= What to produce =
Leave out the pictures, and retype only the lines from the beginning of the material through the line that contains "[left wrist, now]", including both.

= Material provided =
*** Block opens ***

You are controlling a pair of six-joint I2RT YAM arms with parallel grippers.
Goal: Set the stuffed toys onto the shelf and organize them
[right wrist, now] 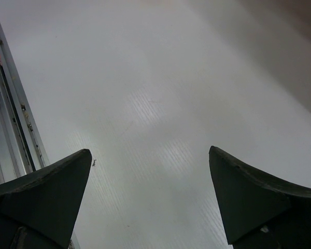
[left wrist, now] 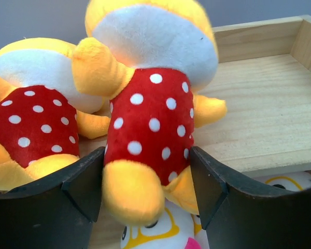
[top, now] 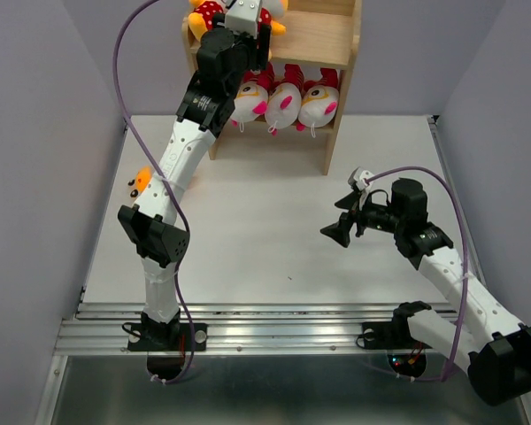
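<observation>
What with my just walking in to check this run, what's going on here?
The left gripper is at the top board of the shelf, its fingers flanking a yellow toy in a red dotted shirt that sits beside a matching one; whether it grips is unclear. Three white-headed toys lie on the tier below. What looks like a third yellow toy lies on the table by the left arm. The right gripper hangs open above the table.
</observation>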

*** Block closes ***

= Completed exercise =
You are controlling a pair of six-joint I2RT YAM arms with parallel grippers.
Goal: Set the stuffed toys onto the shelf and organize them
[right wrist, now] 
[left wrist, now] 

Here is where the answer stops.